**Exercise**
Which lines in the material below contain the word "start"? Copy each of them.

**Dataset extract**
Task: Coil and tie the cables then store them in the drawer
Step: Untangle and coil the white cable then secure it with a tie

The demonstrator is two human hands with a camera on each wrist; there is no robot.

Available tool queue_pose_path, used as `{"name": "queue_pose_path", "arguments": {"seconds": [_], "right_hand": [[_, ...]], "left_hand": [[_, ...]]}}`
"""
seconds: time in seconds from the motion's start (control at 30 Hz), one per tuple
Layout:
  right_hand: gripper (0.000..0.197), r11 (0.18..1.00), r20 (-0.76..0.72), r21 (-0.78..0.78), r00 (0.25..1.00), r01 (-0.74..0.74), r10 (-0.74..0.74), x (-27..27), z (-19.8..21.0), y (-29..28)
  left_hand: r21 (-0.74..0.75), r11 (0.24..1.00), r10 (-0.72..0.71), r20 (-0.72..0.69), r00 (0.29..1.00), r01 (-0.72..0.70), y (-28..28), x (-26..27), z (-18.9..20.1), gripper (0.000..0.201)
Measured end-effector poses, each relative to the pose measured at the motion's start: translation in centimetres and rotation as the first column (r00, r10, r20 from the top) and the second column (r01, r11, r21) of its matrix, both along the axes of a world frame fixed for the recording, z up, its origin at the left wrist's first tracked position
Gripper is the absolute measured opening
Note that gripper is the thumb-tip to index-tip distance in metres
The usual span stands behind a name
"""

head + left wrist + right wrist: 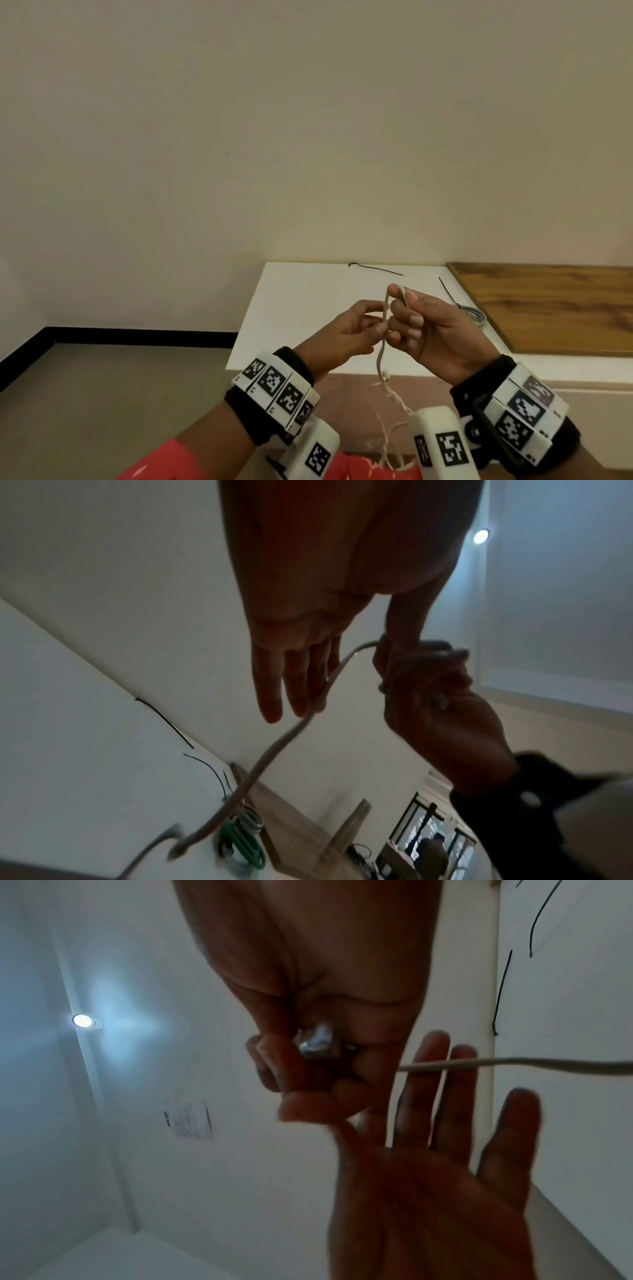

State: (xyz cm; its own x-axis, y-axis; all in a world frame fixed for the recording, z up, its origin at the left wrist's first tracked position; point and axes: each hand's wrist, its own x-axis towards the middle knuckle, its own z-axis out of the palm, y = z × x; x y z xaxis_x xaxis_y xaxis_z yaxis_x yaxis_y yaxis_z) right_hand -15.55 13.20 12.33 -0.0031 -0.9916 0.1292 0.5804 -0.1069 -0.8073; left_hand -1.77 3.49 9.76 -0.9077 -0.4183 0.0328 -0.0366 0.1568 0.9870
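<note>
A pale beige cable [381,358] hangs from my two raised hands down to my lap. My right hand [406,318] grips it, with a loop over the top finger and the fingers curled round a shiny connector [318,1042]. My left hand [375,318] is just left of it, fingers nearly straight. The cable [284,739] runs across those fingers [298,691] up to the thumb, which reaches to my right fist [428,685]. In the right wrist view the cable [514,1064] crosses in front of my left hand's spread fingers [455,1096].
A white table [291,308] stands ahead with two black zip ties [375,269] [448,291] and a grey coiled cable [474,313] on it. A green coil [240,845] lies beside the grey one. A wooden board [548,305] lies on the right.
</note>
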Motion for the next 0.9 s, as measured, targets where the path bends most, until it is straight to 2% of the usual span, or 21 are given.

**Task response**
seconds: time in seconds from the motion's start (control at 30 Hz), one per tuple
Measured end-effector poses, each relative to the pose measured at the motion's start: translation in centimetres and rotation as the first column (r00, r10, r20 from the top) and the second column (r01, r11, r21) of its matrix, both along the axes of a world frame fixed for the recording, z up, its origin at the left wrist's first tracked position

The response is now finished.